We’ve been together three years, and married less than two weeks ago. I'm not insecure or jealous, so when my husband suggested we go to a strip club and I wasn't in the mood, I suggested he go anyways.
The next day, he guiltily confessed that he paid for private dances with our wedding gift money, was hitting on the girls, repeatedly kissed one stripper's shoulder, and shared passionate kisses with another.
I feel the shoulder kisses alone are of an intimate and sensual nature, and passionate kissing more intimate than sex.
He’s sincerely sorry and doesn't want to lose me, but I can't decide if I'm willing to work this out or should leave and divorce him.
Maybe this situation calls for forgiveness. Yet he was so willing to throw away our wedding vows, just a week after making them.
How can I ever be able to trust him again?
Had this happened years into our marriage, and starting a family, I’d be 100% willing and open to forgiving and reconciliation. This was two days after returning from our honeymoon. I worry that, had he been given the opportunity to go further, he would have.
I fear that if I forgive him, he’ll one day do it all again, maybe carrying on a long-term affair, destroying me again, and destroying the kids we’d have together.
Torn-up Bride
It’s a bad sign of recklessness in the wrong situation, so it’s natural to fear he can cave again… whether with strippers, or someone who comes onto him.
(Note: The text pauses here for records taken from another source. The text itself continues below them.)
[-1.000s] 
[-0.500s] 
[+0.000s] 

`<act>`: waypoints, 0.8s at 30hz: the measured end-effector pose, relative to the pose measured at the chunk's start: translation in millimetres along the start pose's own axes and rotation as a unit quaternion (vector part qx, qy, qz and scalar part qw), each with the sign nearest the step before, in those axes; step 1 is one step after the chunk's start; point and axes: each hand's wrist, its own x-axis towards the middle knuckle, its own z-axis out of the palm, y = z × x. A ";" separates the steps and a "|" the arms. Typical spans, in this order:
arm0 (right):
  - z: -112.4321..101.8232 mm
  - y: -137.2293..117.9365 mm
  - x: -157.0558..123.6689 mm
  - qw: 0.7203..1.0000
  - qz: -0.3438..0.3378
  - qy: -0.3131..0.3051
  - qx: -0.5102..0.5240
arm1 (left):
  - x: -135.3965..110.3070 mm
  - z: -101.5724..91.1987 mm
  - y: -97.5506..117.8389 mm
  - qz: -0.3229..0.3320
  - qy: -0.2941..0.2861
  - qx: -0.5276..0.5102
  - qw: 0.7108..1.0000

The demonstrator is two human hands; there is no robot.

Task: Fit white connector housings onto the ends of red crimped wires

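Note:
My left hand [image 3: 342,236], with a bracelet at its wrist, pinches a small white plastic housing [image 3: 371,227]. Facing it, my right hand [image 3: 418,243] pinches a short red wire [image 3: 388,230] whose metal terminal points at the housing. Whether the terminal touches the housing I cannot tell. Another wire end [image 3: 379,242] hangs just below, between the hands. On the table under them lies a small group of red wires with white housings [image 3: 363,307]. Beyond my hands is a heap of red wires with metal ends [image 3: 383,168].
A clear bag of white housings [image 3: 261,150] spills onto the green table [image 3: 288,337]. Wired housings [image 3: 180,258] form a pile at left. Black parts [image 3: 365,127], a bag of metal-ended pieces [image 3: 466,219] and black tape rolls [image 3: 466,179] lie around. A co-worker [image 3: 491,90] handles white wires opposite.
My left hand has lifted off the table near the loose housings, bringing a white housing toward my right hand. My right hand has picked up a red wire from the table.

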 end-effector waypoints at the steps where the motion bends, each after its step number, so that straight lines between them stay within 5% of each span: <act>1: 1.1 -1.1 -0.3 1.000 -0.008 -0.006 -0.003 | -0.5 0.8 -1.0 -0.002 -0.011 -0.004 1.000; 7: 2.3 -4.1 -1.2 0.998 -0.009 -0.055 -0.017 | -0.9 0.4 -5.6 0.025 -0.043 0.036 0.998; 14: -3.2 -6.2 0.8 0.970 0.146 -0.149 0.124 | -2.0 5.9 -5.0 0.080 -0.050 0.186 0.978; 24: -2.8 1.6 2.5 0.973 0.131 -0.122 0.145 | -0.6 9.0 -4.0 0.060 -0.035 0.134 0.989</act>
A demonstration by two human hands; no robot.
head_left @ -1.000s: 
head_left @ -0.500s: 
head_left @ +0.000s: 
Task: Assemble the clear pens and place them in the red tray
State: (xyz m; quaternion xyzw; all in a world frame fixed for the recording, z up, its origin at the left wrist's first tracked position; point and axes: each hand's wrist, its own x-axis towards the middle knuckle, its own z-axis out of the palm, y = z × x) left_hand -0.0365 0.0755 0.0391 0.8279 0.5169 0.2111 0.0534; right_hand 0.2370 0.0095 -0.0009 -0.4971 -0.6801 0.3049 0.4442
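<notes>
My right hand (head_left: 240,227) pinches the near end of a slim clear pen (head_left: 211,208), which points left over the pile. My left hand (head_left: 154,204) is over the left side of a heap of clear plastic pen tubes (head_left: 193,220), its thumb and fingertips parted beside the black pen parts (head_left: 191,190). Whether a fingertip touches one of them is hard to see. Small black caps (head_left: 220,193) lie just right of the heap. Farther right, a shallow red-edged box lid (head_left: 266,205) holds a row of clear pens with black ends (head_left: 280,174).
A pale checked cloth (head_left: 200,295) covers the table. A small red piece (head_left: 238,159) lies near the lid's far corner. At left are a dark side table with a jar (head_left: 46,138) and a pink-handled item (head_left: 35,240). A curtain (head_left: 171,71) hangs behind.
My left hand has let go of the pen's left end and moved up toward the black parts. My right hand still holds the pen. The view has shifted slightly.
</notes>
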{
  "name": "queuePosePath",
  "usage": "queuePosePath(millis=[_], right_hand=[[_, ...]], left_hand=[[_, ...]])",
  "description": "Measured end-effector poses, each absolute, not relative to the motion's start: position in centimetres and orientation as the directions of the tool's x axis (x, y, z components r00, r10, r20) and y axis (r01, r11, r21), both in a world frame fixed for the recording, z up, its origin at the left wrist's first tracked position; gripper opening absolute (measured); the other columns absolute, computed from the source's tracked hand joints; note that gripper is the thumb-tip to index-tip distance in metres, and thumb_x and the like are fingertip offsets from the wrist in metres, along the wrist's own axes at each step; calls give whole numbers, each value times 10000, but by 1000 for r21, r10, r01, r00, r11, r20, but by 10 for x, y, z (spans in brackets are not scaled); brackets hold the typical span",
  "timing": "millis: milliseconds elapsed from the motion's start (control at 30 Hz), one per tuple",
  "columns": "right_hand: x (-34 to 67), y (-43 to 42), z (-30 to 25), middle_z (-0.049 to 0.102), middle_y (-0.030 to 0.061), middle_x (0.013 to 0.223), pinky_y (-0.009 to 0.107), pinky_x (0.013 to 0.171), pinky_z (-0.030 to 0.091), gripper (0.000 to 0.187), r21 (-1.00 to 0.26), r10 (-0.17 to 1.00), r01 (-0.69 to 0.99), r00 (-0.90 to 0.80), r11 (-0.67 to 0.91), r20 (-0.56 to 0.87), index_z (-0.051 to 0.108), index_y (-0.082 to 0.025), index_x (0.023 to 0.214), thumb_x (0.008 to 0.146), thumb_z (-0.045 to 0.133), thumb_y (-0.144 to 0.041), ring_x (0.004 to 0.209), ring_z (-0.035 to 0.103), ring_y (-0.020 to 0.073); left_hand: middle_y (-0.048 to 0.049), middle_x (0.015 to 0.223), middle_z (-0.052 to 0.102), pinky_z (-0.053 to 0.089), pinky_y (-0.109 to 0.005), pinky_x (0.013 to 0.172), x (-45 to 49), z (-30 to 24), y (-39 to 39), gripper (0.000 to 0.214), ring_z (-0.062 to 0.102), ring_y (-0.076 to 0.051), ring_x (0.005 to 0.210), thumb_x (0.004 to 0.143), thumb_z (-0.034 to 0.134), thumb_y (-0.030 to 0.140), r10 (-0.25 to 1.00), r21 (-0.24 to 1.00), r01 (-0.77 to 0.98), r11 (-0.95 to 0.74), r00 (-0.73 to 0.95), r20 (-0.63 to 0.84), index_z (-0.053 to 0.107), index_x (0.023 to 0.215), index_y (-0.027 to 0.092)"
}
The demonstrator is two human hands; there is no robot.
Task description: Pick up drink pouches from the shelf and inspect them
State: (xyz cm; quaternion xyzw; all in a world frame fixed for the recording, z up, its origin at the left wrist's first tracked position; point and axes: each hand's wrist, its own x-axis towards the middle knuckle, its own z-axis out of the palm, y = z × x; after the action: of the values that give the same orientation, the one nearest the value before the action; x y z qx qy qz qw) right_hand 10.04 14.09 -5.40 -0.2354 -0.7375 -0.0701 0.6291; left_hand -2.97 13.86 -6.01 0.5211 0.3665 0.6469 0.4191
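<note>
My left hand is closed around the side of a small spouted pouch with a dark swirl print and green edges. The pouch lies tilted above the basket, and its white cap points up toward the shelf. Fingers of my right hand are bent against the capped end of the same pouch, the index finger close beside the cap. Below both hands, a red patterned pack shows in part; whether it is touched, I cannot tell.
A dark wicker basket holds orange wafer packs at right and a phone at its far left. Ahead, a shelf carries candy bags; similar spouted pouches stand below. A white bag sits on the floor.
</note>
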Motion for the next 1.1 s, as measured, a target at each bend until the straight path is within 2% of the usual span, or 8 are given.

But the big question is about the present, not the future. After years together, why a strip club and losing control right after marrying?
Get marital counselling together, and he should have sessions on his own as well. Something triggered this behaviour, and you both need to know what. As you go through the process, you’ll know far better whether you can work this out, and still want to do so.
I recently hosted a baby shower at my home for family. My sister, who has a history of drinking, consumed four drinks within two hours and appeared to be over the limit.
I refused to allow her to drive home based on my responsibility as hostess should she have an accident. My brother and her adult children became involved, too.
After talking to her, my brother allowed her to drive home with him in the passenger seat. I didn’t know this until after they left; I assumed he drove.
I’ve been made out to be the bad person for embarrassing her. What, if anything, should I have done differently?
Sidelined Sister
For your own comfort, know that she embarrassed herself, and you acted responsibly.
However, the family has clearly enabled her drinking problem for some time. Knowing this, you might have discussed ahead with your brother, or someone more responsible, to monitor her drinks, and have it understood ahead that she’d not drive home.
But now that the “problem” is out in the open, use this opportunity to talk to the family. It’ll help them listen if you do apologize for not having made some arrangement beforehand when you all know Sis drinks to excess.
Say you want to help her, not upset her. And you hope the others feel the same way. Suggest several of you go to Al-Anon to learn how others handle an alcoholic relative and hope you can all encourage your sister to confront/control her problem and join an Alcoholics Anonymous’ or other addiction support group.
FEEDBACK Regarding the bride whose older sister doesn’t respect her decisions and skipped her wedding (Oct. 5):
Reader – “Family is important, but not at any cost to your integrity (self esteem, confidence, etc.). Theirs is the definition of an unhealthy relationship. It doesn’t sound like she’s able to have a healthy one with her sister.
“The writer’s husband and mother need to accept this and stay out of it, or risk their own relationships with her. She needs to do what’s right for her and be supported in that. The sisters’ relationship is “toxic.”
Ellie – Weddings are emotional for families with a history of divorce, stepfamily, etc. The bride asked her stepsister to be maid of honour. Her right to do so, but led to drama.
They both contributed to it.
I believe weddings can signal a new beginning, and that family harmony is worth a try, at least once.
Tip of the day:
When a newlywed strays, the reason is likely more important than the behaviour.